President Trump’s executive order “Democratizing Access to Alternative Assets for 401(k) Investors” will reshape how Americans save and invest for retirement.
Among other things, the order directs the Securities and Exchange Commission to “consider ways to facilitate access to investments in alternative assets by participants in participant-directed defined-contribution retirement savings plans.” This is a welcome departure from the paternalistic financial bureaucracy that has long sought to limit the choices of retirement savers in the name of “protection.”

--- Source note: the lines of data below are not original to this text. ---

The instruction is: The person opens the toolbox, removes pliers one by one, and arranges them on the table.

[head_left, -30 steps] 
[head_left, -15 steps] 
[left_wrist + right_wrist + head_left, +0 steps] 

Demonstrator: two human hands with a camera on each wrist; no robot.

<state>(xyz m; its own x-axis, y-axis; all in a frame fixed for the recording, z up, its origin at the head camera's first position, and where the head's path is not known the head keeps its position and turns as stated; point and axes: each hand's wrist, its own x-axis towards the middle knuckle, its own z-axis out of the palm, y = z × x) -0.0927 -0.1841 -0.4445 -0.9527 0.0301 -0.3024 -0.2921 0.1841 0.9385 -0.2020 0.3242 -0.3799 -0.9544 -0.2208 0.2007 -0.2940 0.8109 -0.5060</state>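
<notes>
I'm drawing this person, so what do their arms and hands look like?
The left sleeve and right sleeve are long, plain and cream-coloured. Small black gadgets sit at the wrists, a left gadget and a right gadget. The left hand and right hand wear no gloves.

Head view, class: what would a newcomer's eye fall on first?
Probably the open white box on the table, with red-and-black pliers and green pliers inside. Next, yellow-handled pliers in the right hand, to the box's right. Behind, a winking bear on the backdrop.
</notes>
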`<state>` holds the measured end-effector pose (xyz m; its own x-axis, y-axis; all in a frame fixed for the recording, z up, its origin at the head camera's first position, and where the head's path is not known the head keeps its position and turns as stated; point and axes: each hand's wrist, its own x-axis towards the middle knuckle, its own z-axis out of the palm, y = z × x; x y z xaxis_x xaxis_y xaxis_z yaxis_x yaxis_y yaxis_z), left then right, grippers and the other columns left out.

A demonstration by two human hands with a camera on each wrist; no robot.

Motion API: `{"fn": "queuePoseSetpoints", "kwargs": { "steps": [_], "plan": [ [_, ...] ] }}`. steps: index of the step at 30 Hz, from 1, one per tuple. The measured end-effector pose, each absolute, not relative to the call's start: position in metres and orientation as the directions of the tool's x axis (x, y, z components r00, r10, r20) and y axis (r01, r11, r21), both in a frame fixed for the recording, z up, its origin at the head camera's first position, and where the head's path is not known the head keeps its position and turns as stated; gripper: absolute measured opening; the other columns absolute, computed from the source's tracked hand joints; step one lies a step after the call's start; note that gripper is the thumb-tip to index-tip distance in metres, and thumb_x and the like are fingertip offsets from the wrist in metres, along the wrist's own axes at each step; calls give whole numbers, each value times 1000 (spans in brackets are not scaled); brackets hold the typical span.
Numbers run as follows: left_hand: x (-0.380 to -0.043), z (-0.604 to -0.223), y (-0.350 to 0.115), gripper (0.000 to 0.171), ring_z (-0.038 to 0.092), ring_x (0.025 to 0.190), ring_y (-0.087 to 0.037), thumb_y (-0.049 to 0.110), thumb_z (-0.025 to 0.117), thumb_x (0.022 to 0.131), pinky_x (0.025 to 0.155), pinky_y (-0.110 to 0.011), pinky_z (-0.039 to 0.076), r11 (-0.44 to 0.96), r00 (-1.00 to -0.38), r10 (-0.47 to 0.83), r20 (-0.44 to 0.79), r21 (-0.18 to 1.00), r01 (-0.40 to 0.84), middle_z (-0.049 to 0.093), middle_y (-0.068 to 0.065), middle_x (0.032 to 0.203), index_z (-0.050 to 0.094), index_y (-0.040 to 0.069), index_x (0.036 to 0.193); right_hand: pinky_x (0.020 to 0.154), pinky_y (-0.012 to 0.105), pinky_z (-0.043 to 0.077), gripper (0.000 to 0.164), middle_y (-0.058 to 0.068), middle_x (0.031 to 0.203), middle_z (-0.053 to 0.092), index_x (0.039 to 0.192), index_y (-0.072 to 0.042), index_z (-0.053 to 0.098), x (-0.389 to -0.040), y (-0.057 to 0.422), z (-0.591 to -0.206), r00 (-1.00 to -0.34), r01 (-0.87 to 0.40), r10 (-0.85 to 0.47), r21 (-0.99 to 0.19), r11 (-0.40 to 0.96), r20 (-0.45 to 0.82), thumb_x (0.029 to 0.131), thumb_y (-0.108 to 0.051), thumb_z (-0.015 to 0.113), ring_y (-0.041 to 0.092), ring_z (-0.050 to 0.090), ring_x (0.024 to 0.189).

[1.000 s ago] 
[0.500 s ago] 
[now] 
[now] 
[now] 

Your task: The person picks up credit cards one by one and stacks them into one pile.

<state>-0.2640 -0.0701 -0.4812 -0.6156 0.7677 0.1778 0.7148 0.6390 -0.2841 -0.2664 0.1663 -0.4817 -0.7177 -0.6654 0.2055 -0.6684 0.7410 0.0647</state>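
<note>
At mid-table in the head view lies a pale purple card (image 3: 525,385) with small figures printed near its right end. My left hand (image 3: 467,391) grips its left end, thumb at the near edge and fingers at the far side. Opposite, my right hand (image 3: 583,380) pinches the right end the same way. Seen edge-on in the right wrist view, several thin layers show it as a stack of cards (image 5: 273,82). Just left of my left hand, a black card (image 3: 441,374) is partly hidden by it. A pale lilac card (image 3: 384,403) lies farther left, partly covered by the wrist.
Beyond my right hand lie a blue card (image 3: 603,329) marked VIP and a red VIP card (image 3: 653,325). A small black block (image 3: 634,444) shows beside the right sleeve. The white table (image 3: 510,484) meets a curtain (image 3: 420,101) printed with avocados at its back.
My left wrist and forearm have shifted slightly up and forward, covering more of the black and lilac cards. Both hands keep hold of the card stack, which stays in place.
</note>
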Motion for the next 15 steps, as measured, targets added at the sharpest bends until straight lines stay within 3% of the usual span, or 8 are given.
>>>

Today, tens of millions of Americans entrust their future security to 401(k) accounts. Still, the available investment options are overwhelmingly slanted toward public equities and mutual funds — asset classes tied to the fate of centralized institutions and increasingly distorted by government spending and Federal Reserve policy. Meanwhile, access to private investments — those that have long been available to institutional investors and the ultra-wealthy — is practically nonexistent for most retirement savers.
Trump’s order corrects that imbalance. It empowers Americans to diversify their portfolios with alternatives like physical gold and silver, private equity, or digital assets. This isn’t about indulging speculative fads. It’s about financial self-determination.
Take precious metals. Tangible assets such as gold and silver have served for centuries as hedges against inflation and currency devaluation. They’re not securities, they don’t promise returns, and they don’t depend on the quarterly whims of Wall Street. They’re a store of value — exactly what many conservative, risk-conscious investors want in a volatile era.
Retail firms such as Goldco and American Hartford Gold already serve a growing customer base, facilitating the purchase of metals and coins for self-directed IRAs under Section 408(m) of the Internal Revenue Code. However, that model remains artificially constrained by regulatory hostility.
The problem is not legality; it’s leverage. Previously, the SEC weaponized civil enforcement and exploited vague statutory interpretations to harass industries it disapproved, including those involved in precious metals and cryptocurrency. The agency acted as prosecutor, judge and jury — targeting companies that sell tangible gold and silver products, although these are commodities, not financial instruments.
This regulation-by-enforcement is corrosive. It discourages innovation and narrows the field of available investment tools. It enables bureaucrats to decide what products are considered “safe,” even when those products have been in use for centuries. It tips the scales in favor of paper assets — such as gold exchange-traded funds, which are more easily controlled, taxed and steered through financial intermediaries. Worst, it treats Americans as children who must be protected from themselves.
This approach betrays a broader ideological battle. Since 2008, many conservatives have gravitated toward tangible assets, particularly precious metals, as a rational response to government-driven instability in the financial system. Prominent Republican voices have endorsed the value of holding gold in self-directed retirement accounts.
For many, it’s not a financial strategy; it’s a philosophical approach.
That freedom to choose is precisely what the current regulatory regime seeks to deny.
Government bureaucrats will likely resist Trump’s order through procedural warfare, such as stalling guidance, narrowing definitions or threatening firms with burdensome compliance requirements. That’s why Congress must act.
Lawmakers should curtail the SEC’s overreach and that of other financial regulators that have abandoned neutral rulemaking in favor of political activism. Agencies must be required to provide clarity, not ambiguity, and to respect the boundaries of their statutory authority.
More broadly, it’s time to restore the principle that Americans are adults, capable of managing their own financial futures. If a retiree wants to hedge inflation with gold, invest in a promising tech startup, or place a modest bet on Bitcoin, they should be free to do so. It’s their money. It’s their future.
Trump’s executive order is a giant step in the right direction. It challenges the administrative status quo and expands the range of retirement options beyond what Wall Street and Washington deem acceptable. Without a concerted push from Congress, the order could be quietly buried in a bureaucratic morass.
The choice is clear: Either we trust Americans to build the retirement they want, or we let unelected regulators dictate the limits of their ambition. One path respects liberty. The other cements dependence. Conservatives, and any believer in market freedom, should know which side they’re on.